A médica do Hospital da Mulher de Alagoas, Karine Lucena, ressalta que a unidade hospitalar faz o diagnóstico da Síndrome dos Ovários Policísticos e também assegura o tratamento do distúrbio

A Síndrome dos Ovários Policísticos é um distúrbio hormonal comum entre as mulheres em idade fértil. Os principais sintomas manifestados incluem o aparecimento de acne, hirsutismo (crescimento excessivo de pêlos), alterações menstruais, alopécia, infertilidade e alterações metabólicas.

De acordo com a médica ginecologista do Hospital da Mulher de Alagoas, Karine Lucena, além desses sintomas, a mulher também pode apresentar aumento da pressão arterial, níveis glicêmicos, colesterol e triglicerídeos.

“O diagnóstico da Síndrome dos Ovários Policísticos é clínico, feito através de exame de imagem, como a ultrassonografia, e exames hormonais.

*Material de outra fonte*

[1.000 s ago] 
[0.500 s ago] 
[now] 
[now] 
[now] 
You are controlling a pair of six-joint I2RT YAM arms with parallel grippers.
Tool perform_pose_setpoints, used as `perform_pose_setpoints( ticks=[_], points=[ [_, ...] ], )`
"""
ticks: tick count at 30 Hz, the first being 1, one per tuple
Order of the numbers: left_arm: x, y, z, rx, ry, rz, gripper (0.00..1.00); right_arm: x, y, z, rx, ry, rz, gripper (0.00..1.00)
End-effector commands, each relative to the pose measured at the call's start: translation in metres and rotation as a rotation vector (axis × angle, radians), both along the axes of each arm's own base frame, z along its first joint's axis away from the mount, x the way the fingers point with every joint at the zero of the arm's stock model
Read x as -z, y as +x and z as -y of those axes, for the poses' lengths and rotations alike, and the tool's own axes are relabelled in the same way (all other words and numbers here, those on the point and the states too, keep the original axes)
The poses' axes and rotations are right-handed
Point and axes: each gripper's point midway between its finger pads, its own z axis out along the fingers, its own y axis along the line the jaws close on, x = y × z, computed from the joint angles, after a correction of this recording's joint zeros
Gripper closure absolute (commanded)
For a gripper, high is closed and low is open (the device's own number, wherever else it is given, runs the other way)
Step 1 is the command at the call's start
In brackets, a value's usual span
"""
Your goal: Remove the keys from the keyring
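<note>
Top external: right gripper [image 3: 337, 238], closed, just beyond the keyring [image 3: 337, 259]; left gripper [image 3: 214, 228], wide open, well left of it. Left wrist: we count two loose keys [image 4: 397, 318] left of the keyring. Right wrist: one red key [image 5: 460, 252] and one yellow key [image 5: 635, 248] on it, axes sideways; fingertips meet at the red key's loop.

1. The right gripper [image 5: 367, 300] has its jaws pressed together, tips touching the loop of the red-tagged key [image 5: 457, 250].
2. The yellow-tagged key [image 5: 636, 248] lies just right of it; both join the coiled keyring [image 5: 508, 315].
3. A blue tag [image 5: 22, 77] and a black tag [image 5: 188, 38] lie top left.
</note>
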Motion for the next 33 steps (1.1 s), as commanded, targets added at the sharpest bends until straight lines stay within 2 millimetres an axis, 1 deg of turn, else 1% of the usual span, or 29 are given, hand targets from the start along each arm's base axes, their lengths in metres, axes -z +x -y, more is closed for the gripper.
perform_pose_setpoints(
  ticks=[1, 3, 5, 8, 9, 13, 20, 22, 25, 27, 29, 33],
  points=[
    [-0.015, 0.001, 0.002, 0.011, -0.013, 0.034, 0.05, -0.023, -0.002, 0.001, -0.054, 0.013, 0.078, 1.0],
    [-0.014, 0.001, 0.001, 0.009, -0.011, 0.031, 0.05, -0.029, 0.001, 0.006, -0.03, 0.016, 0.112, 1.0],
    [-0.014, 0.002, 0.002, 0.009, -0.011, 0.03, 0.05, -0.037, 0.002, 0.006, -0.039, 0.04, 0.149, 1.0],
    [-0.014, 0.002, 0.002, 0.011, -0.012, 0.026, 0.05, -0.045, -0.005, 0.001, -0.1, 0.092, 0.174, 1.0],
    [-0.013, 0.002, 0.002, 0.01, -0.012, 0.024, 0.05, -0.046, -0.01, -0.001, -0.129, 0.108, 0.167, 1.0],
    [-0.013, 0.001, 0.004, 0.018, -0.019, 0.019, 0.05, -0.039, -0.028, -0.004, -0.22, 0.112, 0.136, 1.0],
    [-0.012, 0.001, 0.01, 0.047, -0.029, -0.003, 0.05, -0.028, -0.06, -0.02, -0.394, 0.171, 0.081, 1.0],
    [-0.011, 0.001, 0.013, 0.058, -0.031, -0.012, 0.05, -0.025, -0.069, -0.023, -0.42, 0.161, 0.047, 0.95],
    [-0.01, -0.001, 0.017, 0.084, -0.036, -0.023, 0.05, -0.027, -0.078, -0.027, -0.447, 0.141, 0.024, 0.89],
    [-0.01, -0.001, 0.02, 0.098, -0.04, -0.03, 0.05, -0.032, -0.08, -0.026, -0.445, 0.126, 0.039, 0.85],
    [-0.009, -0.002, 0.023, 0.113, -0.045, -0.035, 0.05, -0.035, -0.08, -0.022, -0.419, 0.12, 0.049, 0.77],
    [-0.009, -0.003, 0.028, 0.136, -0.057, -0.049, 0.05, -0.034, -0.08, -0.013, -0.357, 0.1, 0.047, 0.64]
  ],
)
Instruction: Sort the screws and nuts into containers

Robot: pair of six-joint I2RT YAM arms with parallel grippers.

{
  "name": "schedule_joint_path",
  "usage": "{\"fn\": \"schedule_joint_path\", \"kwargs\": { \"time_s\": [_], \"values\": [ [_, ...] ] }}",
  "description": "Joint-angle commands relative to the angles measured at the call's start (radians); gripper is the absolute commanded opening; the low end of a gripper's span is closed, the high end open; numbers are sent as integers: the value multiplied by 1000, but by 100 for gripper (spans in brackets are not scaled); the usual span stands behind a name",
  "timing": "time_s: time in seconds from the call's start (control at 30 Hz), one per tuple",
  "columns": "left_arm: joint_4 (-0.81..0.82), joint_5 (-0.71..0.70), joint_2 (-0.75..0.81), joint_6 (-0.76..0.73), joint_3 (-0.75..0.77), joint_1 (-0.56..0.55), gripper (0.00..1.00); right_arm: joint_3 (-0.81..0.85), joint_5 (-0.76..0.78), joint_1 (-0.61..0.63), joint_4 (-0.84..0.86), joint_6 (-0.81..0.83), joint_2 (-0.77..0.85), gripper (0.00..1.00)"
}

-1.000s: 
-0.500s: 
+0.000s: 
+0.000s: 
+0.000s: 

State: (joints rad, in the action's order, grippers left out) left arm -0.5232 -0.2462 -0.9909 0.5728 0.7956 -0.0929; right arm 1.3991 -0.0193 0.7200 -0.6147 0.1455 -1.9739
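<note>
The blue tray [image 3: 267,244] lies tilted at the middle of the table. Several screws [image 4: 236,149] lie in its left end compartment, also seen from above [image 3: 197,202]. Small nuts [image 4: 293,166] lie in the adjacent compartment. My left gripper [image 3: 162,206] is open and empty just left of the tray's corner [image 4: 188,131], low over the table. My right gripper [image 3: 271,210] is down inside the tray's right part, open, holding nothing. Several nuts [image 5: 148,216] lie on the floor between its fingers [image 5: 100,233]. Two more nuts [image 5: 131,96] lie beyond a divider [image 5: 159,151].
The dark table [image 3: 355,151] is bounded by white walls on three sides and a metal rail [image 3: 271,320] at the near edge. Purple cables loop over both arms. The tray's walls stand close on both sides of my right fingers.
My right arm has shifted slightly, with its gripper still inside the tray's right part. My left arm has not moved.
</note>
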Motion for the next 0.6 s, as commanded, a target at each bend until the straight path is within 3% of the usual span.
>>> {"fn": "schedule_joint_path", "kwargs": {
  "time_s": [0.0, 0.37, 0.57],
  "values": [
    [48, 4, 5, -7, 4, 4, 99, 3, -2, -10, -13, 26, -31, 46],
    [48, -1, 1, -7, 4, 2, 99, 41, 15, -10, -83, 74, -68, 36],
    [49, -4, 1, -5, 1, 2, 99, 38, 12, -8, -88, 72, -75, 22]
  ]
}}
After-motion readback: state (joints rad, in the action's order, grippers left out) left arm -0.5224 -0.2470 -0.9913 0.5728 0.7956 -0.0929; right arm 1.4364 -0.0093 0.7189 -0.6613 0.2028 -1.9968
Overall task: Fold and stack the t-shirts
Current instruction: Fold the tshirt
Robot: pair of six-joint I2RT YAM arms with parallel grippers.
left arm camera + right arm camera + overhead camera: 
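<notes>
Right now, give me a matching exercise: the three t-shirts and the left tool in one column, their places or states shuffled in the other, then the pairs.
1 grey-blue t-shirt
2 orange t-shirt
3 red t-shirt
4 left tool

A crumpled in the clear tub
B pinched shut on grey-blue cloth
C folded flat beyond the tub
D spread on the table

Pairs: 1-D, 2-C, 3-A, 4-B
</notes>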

Além disso, vamos investigar se a mulher tem atrasos menstruais, aumento de pelo e acne, dificuldade para engravidar e se apresenta o índice de massa corporal (IMC) acima de 30, pois, geralmente, são pacientes que estão com sobrepeso ou obesidade”, explica a profissional.

No Hospital da Mulher de Alagoas, a paciente é acompanhada por endocrinologista, nutricionista e ginecologista. E o tratamento é realizado com medicamentos, mudança de hábitos, prática de atividade física, bem como, alimentação balanceada.

“A mulher precisa iniciar a reeducação alimentar e realizar atividades físicas. Também é prescrito anticoncepcional específico para ovários policísticos, que tem uma substância chamada drospirenona, que também pode ser associado a outras medicações. O acompanhamento médico deve ser regular por conta das alterações hormonais e nos casos em que a paciente deseja engravidar”, ressalta Karine Lucena.

O Hospital da Mulher de Alagoas, vinculado à Secretaria de Estado da Saúde (Sesau), oferece acompanhamento médico e tratamento para mulheres diagnosticadas com a síndrome. O acesso se dá pelo Sistema de Regulação (Sisreg), onde a paciente é encaminhada ao Hospital através da Unidade Básica de Saúde ou Secretaria de Saúde do município.